Reproduce the full listing as it stands. Images do not belong in the copy.

Supplied material
*** Begin section ***

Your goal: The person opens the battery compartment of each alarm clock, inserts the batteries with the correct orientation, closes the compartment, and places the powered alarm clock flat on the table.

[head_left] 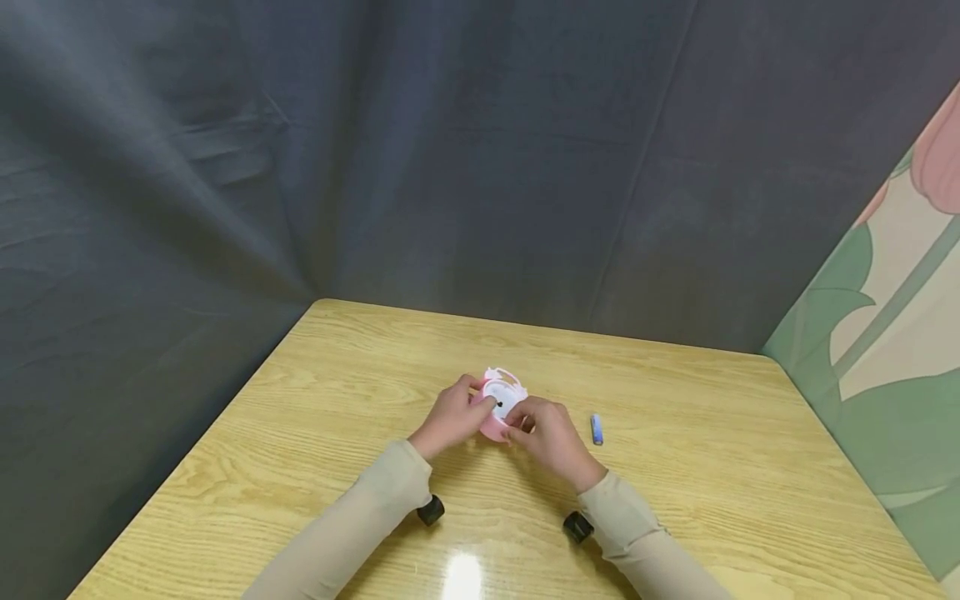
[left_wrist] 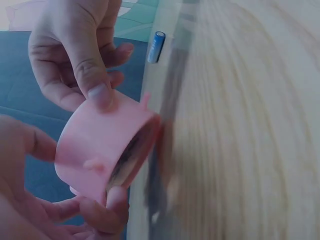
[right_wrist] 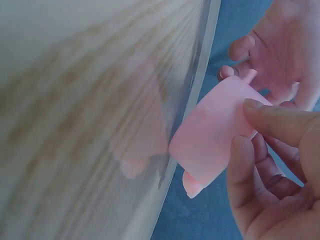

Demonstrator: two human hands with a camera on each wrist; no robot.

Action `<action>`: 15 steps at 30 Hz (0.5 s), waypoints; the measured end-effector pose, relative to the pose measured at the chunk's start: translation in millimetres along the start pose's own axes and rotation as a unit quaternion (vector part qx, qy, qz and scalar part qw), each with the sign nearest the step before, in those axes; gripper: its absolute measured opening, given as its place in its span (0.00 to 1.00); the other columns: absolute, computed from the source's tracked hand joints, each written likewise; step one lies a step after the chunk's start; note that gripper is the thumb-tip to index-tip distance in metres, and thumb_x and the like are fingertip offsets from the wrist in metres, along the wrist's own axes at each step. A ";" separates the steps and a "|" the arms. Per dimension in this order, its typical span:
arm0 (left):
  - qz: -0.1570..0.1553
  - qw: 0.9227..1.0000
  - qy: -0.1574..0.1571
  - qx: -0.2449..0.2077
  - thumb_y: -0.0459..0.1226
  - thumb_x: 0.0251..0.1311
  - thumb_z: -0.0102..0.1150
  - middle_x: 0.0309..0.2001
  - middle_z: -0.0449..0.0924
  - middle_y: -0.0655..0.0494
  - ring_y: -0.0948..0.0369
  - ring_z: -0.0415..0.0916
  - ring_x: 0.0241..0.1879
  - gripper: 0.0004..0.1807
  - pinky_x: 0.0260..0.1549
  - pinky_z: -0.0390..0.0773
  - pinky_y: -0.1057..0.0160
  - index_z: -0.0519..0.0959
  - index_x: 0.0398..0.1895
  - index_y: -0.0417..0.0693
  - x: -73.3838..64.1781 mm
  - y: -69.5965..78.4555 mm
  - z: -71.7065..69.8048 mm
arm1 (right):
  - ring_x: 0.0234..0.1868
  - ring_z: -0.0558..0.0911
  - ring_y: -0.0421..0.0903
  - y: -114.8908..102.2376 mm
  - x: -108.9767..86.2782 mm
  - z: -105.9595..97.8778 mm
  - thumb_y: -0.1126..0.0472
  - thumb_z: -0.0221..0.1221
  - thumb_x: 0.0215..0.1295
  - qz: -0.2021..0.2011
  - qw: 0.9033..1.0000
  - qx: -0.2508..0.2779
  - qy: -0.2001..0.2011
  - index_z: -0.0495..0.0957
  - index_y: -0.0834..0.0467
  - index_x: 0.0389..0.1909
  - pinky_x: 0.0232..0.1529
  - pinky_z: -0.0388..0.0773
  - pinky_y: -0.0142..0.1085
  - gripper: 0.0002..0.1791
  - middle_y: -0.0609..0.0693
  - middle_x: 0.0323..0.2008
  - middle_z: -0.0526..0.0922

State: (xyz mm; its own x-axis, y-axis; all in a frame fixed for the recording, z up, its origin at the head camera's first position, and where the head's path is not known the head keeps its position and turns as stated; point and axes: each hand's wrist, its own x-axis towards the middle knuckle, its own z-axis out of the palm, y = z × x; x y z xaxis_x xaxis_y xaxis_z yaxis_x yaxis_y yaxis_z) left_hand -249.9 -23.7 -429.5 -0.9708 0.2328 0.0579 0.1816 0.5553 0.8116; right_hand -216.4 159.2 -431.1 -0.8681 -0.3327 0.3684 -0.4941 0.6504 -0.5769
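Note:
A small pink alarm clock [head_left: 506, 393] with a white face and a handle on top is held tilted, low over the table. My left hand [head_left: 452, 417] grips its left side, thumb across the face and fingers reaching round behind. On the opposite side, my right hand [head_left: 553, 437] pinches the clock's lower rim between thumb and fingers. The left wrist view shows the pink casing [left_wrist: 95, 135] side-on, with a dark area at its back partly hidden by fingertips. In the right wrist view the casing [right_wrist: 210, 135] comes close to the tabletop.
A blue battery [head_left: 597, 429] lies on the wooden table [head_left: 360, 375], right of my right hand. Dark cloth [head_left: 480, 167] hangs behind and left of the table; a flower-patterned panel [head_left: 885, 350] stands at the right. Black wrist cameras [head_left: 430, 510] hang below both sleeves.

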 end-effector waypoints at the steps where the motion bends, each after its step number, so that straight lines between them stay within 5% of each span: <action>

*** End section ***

Expected answer
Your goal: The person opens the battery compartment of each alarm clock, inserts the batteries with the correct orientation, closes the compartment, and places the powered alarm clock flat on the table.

[head_left] 
[left_wrist] 
[right_wrist] 

Demonstrator: two human hands with a camera on each wrist; no robot.

Action `<action>`: 15 steps at 30 Hz (0.5 s), waypoints; the measured end-effector pose, relative to the pose measured at the chunk's start: translation in millimetres along the start pose's own axes and rotation as a unit quaternion (vector part qx, qy, qz and scalar part qw), each with the sign nearest the step before, in those axes; gripper: its absolute measured opening, given as its place in its span (0.00 to 1.00); the other columns: absolute, computed from the source's tracked hand joints, each written likewise; step one lies a step after the chunk's start; note that gripper is the thumb-tip to index-tip distance in metres, and thumb_x and the like are fingertip offsets from the wrist in metres, along the wrist's own axes at each step. A ";" separates the steps and a "|" the arms. Per dimension in this order, its typical span:
arm0 (left):
  - qz: -0.1570..0.1553
  - qw: 0.9227..1.0000
  - qy: -0.1574..0.1571
  - qx: -0.2449..0.2077
  - thumb_y: -0.0459..0.1226
  - thumb_x: 0.0251..0.1311
  - thumb_z: -0.0102..0.1150
  - middle_x: 0.0309..0.2001
  - middle_z: -0.0449..0.0924
  - middle_y: -0.0655..0.0494
  - ring_y: -0.0948..0.0369
  - ring_z: -0.0415..0.0916
  - ring_x: 0.0241..0.1879
  - gripper: 0.0004..0.1807
  - pinky_x: 0.0260..0.1549
  - pinky_z: -0.0390..0.0773
  - pinky_y: -0.1057..0.0160
  - index_z: -0.0519..0.0959
  - index_x: 0.0398..0.1895
  - index_y: -0.0417..0.0693
  - x: -73.3838..64.1781 mm
  - y: -69.5965..78.4555 mm
  - z: -71.7065..69.8048 mm
arm1 (right):
  - ring_x: 0.0234..0.1868
  - ring_z: -0.0558..0.0911
  - ring_y: -0.0421..0.0903
  - y: -114.8908..102.2376 mm
  - x: -108.9767..86.2782 mm
  - z: -105.9595..97.8778 mm
  - thumb_y: -0.1126..0.0472
  - thumb_z: -0.0221..0.1221
  - thumb_x: 0.0215..0.1295
  - qz: -0.2021..0.2011
  - qw: 0.9033..1.0000
  - qx: -0.2508..0.2779
  - qy: -0.2001..0.2011
  - index_z: -0.0495..0.0957
  - index_y: -0.0834..0.0467
  - index_x: 0.0389..0.1909
  - pinky_x: 0.0232..0.1529
  - pinky_z: -0.0388..0.0773
  - pinky_y: -0.0142..0.1085
  - gripper: 0.0002..0.1791
  - middle_y: -0.0609..0.0693
  - middle_x: 0.0323..0.2008
  - middle_z: -0.0526..0.0922

State: (xyz mm; its own x-axis, y-axis; all in a frame fixed for the recording, z up, its origin at the head camera's first position, and where the head's path is not known the head keeps its position and turns as stated; point and axes: each hand's wrist, its own x-axis towards the middle knuckle, its own z-axis out of the palm, y = z × x; x y z xaxis_x xaxis_y xaxis_z yaxis_x yaxis_y yaxis_z) left_hand -249.9 -23.7 -429.5 -0.9708 0.2328 0.0579 0.1816 0.5553 0.8116; right_hand -216.4 159.2 -431.1 -0.8681 -0.3327 0.3684 -0.4941 0.6504 -0.5769
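Note:
A small pink alarm clock [head_left: 506, 393] with a white face and a handle on top is held tilted, low over the table. My left hand [head_left: 452, 417] grips its left side, thumb across the face and fingers reaching round behind. On the opposite side, my right hand [head_left: 553, 437] pinches the clock's lower rim between thumb and fingers. The left wrist view shows the pink casing [left_wrist: 95, 135] side-on, with a dark area at its back partly hidden by fingertips. In the right wrist view the casing [right_wrist: 210, 135] comes close to the tabletop.
A blue battery [head_left: 597, 429] lies on the wooden table [head_left: 360, 375], right of my right hand. Dark cloth [head_left: 480, 167] hangs behind and left of the table; a flower-patterned panel [head_left: 885, 350] stands at the right. Black wrist cameras [head_left: 430, 510] hang below both sleeves.
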
 end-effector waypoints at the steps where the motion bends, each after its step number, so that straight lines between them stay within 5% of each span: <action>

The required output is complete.